= Directions =
A single number is the answer: how many lines of the data hold "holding"?

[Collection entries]
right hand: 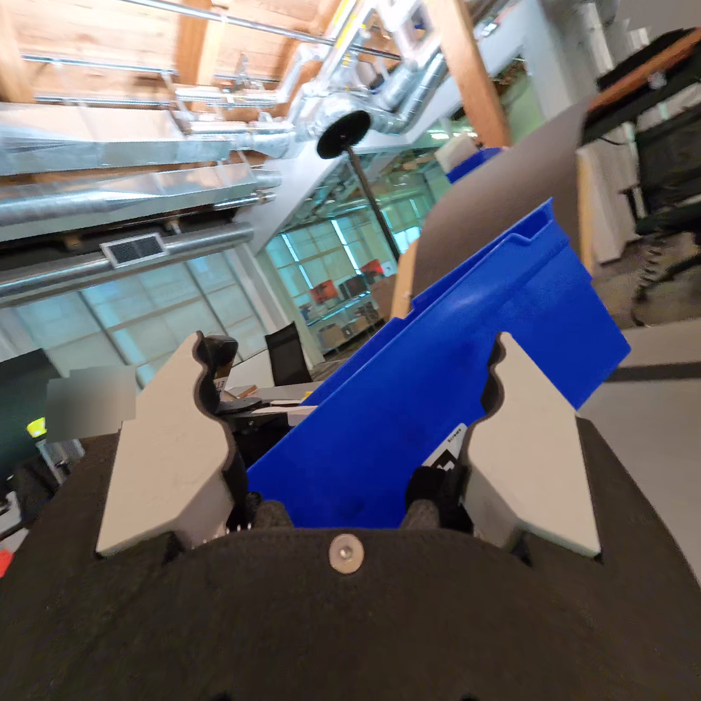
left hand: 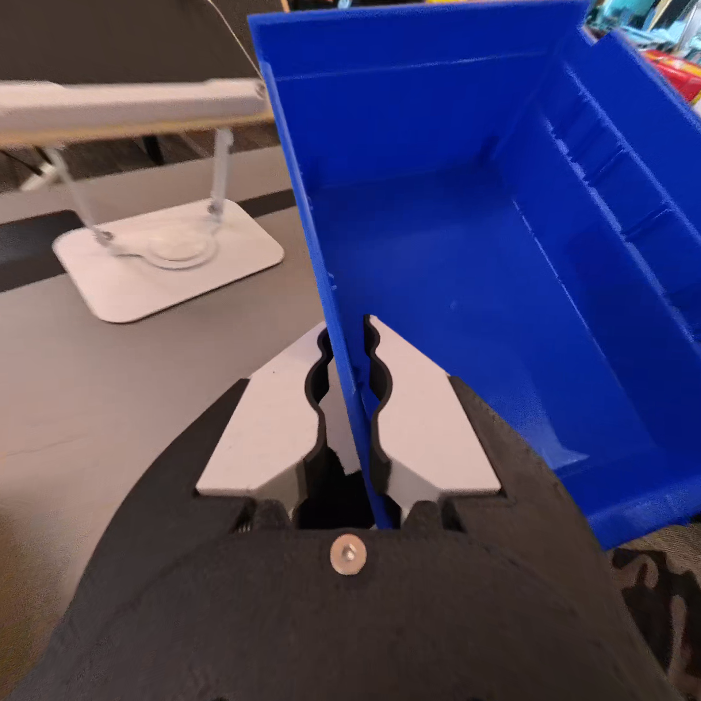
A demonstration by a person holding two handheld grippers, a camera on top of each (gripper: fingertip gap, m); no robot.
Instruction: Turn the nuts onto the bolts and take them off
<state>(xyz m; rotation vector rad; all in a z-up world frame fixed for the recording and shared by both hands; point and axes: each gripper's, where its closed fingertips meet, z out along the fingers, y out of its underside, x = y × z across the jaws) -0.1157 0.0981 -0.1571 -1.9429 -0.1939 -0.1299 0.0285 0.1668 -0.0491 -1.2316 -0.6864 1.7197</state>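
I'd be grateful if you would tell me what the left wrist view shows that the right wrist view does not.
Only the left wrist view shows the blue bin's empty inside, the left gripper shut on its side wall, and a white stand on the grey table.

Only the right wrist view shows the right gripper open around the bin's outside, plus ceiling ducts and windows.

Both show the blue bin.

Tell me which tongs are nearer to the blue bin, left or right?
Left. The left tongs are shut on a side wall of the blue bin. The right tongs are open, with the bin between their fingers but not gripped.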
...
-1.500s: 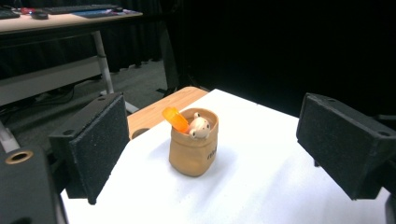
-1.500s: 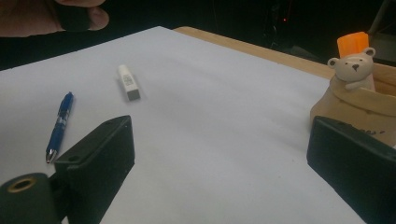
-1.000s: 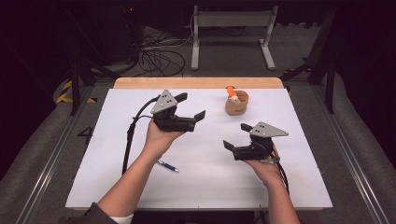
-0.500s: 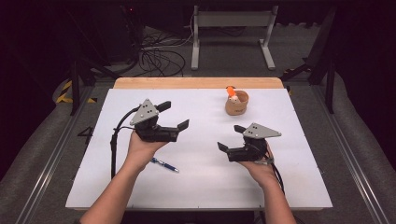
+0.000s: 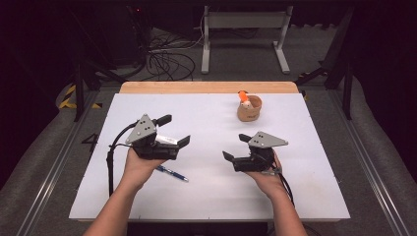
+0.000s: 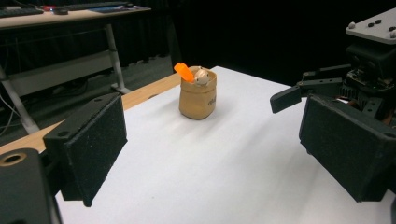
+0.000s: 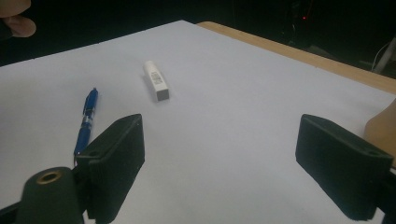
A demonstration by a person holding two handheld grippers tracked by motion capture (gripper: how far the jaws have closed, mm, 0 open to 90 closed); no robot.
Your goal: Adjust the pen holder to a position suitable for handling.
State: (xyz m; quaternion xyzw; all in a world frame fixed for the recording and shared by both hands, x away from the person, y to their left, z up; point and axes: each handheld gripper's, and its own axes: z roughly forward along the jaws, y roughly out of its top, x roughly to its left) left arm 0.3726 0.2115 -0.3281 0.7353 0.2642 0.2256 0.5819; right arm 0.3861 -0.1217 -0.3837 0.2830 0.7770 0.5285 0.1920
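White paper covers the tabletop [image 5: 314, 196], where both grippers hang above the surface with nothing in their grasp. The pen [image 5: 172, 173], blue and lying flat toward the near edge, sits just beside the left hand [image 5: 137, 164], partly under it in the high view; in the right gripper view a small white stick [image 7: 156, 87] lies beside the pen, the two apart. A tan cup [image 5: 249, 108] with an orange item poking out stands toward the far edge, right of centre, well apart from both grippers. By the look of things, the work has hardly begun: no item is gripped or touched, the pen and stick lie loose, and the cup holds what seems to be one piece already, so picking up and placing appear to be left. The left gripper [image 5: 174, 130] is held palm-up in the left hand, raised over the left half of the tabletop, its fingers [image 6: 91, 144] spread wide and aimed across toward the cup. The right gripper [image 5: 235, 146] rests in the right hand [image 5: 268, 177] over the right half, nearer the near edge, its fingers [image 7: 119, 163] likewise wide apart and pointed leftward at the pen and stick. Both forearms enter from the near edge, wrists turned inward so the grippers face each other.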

= Task answer =
2